What if a television crew pulled up to your house, came inside while your six-month old baby was sleeping, and started moving your furniture around? What if they then started plugging in huge lights, setting up camp at your dining room table and rehearsing scenes where people argue in loud voices, as if unaware an infant is napping?

Sounds pretty rude, doesn't it? It gets worse- the director encourages the actors to "escalate the emotional temperature" and doesn't dissuade them from swearing while the crew searches the area for interesting items to put into the scene for visual effect.


If that sounds like fun, we'd like to use your place as a location.

Fortunately, there are some friends of Tara's who welcome us in regardless. Today we returned to the scene of the Great Pizza Mishap (also known as the antique table debacle) and asked to use the beautiful children who live there as underage actors to help us build a sympathetic backstory for our character. Thanks Beth, Ruby and Maddy!

This episode (Number 9) saw its share of miracles, but the most amazing are the shots of Robyn with the children, which just leads me to believe that somebody up there likes us.

Great performances from Robyn Mincher who luminesced as our missing heroine, and all our bad guys and red herrings, Fernando and JD, who is going to be a caveman in a Geico ad (!) Nice job dude.

Wednesday, June 13, 2007

Deep Scone Pact



If my body is a planet, scones are the comets hurling through space on a path to destroy it. Let's consider the scone's component parts, shall we? It's flour, which my body reacts to by building fat around the midsection, butter, yum heart-y goodness, sugar- the white stuff, and salt. No salt related maladies, except it raises blood pressure.

Not as bad as, say, a frosted cupcake, right? Sure, but nobody is pedaling cupcakes as breakfast food, brunch fare, a substitute for lunch, and an after dinner treat.The phrase coffee and a scone are now starbucks tatooed onto the collective consciousness. Conjugate it with me: let's get a scone, you wanna scone? I need a scone.
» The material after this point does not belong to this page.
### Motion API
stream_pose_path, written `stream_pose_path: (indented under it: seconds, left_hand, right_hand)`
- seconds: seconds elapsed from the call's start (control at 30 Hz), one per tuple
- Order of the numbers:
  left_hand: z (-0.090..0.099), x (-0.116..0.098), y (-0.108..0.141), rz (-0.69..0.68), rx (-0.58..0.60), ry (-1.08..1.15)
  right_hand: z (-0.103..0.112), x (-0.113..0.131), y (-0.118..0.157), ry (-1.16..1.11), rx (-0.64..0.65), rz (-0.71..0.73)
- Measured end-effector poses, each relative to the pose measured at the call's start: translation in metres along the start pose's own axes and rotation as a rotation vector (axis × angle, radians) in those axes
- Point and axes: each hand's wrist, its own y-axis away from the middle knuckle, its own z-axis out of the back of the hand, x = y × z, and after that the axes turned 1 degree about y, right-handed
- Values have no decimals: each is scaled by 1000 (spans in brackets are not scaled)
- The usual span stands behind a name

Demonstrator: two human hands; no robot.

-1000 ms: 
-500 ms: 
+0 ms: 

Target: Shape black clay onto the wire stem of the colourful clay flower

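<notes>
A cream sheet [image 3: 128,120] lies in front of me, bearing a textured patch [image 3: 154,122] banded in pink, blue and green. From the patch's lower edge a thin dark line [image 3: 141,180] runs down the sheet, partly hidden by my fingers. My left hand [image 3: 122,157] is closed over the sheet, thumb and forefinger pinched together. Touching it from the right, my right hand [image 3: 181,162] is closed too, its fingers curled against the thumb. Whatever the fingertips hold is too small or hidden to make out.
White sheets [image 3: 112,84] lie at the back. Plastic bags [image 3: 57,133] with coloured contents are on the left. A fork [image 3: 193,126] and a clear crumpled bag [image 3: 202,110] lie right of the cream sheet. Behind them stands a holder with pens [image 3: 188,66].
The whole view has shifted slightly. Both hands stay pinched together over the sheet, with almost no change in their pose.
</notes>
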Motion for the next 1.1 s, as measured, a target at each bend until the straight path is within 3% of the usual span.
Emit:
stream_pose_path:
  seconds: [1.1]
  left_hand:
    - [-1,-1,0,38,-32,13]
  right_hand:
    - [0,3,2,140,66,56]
Have an apple, for goodness sake. Stop it with the scones already. Unless there's some trace chopped fruit in there, especially apricot. Yum. Let's go get a scone.

+Late news: The MPU2 Drama team are producing and directing an action sequence for a
new show pilot, and confidence is high that it will be some of our finest work yet.. more as this develops. This shooting set will be a scone-free zone.

Monday, June 11, 2007

Mein Kampf

red glare

Oh, the struggle. Good versus evil, day versus night, interior versus exterior. It never ends.

As the season rolls on, we're finding new highs (and lows). We shot last week on Blue Mountain, a place I lived for a while, and the experience of being up there sent me into a slight flashback of life on the mountain: it takes an hour to get anywhere, and even then you're still nowhere. There are 2 general stores up there, and their merchandise is identical. It's desolate and shady and people who live there are hiding from something or trying to escape civilization for reasons that will remain unclear.

We spent day two on more even ground, back around my neighborhood where we created a rural Texas landscape, had a fun Harley scene and made a deserted building into a sketchy area for a drug deal.

The picture above is something I found on my run, and it haunted me until I went home, showered, got my camera and went back to find it. It's sad and beautiful, and I looked like a lunatic trying to photograph it, with my cheek pressed into the gravel as cars whizzed by. One person stopped to see if I was okay. I'm fine, but he's not.